La soirée était déjà bien avancée. Malgré cela, il faisait une chaleur étouffante que même les hautes fenêtres du palais impérial d'Evalon n'arrivaient pas à dissiper. La journée avait été aussi grandiose qu'éprouvante. Et pour la première fois depuis ce qui lui semblait une éternité, affalée sur un immense lit, sa traine impériale négligemment abandonnée à côté d'elle, Anémone profitait d'un peu de repos et d'intimité. Il faut entendre par là qu'elle était séparée de ses servantes par de simples tentures, ce qui était le summum de ce qu'elle pouvait espérer !
Les évènements s'étaient enchaînés à une vitesse folle ces dernières semaines...
En dépit de l'échec qu'avait été la campagne entreprise pour sauver Durdinis, tout le monde n'avait pas été perdant dans l'affaire ! Bien sûr l'armée de la Croix des Espines avait eu à déplorer son lot de morts, mais le duché s'en était sorti grandi en réputation. Le duché, mais surtout sa duchesse qui avait profité de cette occasion, au nom de ses prétentions territoriales sur le bassin Opalien, pour revendiquer le titre d'électeur de la lignée éteinte des ducs de Durdinis. Dans l'élection qui avait suivi, son jeu d'alliances et l'absence d'autres prétendant sérieux avaient fait le reste.
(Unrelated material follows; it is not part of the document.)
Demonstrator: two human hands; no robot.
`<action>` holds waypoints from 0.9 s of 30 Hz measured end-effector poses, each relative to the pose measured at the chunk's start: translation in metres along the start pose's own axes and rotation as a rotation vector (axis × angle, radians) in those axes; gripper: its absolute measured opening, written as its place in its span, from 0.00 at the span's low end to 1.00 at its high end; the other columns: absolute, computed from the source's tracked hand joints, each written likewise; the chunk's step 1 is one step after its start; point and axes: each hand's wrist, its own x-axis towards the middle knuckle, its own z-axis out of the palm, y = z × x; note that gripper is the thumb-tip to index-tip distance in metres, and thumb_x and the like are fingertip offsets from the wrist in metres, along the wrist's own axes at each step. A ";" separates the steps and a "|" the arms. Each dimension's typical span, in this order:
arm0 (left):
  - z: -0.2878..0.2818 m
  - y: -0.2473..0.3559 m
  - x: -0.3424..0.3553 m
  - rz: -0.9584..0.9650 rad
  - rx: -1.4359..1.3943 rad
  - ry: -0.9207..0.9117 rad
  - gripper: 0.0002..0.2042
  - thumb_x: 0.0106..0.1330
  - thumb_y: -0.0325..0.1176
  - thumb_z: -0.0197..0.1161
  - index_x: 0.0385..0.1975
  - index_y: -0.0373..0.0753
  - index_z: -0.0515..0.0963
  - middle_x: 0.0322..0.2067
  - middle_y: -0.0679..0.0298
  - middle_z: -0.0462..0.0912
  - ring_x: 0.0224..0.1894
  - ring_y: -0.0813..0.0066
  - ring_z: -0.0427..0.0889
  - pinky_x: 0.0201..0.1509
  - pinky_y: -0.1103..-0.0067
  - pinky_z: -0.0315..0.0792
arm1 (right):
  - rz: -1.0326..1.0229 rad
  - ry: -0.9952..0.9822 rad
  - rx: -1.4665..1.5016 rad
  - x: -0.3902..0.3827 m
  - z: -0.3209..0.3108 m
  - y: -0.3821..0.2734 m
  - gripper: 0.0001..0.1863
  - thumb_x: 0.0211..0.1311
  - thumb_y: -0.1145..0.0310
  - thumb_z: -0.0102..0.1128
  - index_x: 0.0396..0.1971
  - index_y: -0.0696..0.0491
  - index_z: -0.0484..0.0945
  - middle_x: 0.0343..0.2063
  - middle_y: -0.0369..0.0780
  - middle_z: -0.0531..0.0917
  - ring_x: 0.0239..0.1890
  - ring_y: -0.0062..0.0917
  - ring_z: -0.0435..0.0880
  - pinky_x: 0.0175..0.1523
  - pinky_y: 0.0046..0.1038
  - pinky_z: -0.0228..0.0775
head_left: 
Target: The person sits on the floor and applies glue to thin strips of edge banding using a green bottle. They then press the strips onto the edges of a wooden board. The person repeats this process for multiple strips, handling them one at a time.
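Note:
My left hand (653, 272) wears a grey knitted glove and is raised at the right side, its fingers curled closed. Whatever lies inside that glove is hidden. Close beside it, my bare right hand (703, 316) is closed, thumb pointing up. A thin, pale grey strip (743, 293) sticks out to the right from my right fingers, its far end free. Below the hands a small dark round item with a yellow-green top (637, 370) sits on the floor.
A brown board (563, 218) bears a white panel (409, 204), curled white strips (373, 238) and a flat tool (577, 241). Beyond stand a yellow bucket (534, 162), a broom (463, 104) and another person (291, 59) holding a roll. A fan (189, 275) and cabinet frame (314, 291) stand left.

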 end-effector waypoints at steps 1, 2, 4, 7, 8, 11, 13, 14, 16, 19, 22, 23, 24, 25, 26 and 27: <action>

Se faire couronner si rapidement après l'abandon de Durdinis était calculé. Il ne fallait pas laisser Eurate sur une défaite, ni sans autorité suprême. Il fallait, pour le peuple et pour les voisins, ajouter une couche de dorure pour cacher la misère.
Et puis la fête avait été magnifique non ? Tant d'invités, le gratin du royaume et des pays voisins... une population joyeuse. Le peuple était en liesse pour acclamer Anémone la Posthume, ce qui était aisé quand on leur offrait une fête et de quoi festoyer. Les bourgeois de la capitale faisaient un peu la tête c'est vrai, mais on pouvait les comprendre puisqu'ils avaient été les principaux contributeurs des frais du sacre ! Toute la journée avait été dédiée aux cérémonies dans un faste impérial éblouissant avant de se conclure sur un immense banquet ; et cela continuerait encore le lendemain !
Après cela, les réalités la rattraperaient. Outre la formation de son conseil il faudrait assumer au plus vite les affaires pressantes. Autrefois à la tête d'un duché riche et florissant, et avec pour principale ambition de faire grandir son pouvoir, la jeune femme se retrouvait soudain coupée dans son élan en arrivant en haut de l'échelle, appelée à diriger un pays partiellement ruiné par la guerre, dont les finances comme le prestige avaient beaucoup souffert !
Ce soir cela n'avait pas d'importance. Ce soir le monde était à elle.
Pourtant, un malaise persistait. Alors que peu à peu l'obscurité éteignait le jour, la chaleur ne décroissait pas. Au contraire, il semblait à Anémone qu'elle étouffait un peu plus à chaque minute. Voulant bouger, elle réalisa qu'elle était paralysée...
Alors Anémone vit le trône. Le trône impérial disposé juste devant elle. Mais un autre qu'elle était assis dessus.
C'était un être à la peau rougeoyante, mi-homme, mi-bête, au faciès redoutable.
Il portait sur la tête une couronne de fer aux pics aiguisés comme des lames, qui le désignait comme le souverain.
Soutenant le trône, il y avait une foule de femmes, d'hommes et d'enfants, tous nus et recroquevillés, tordus et hurlants de douleur tandis qu'un feu surnaturel les dévorait !
Le démon lui parla. Il l'appela son enfant,
Et lui dit que l'heure de son règne était arrivée.
Depuis sa naissance, les êtres du chaos avaient œuvré pour son avènement.
Immolant ses obstacles, empalant, fracassant, détruisant ses ennemis.
Jamais ils n'avaient cessé de la veiller et de la diriger. Jamais elle n'avait été seule.
Elle était leur enfant, et elle serait leur voix.
CAR LEUR RÈGNE SUR COMMENÇAIT MAINTENANT !!!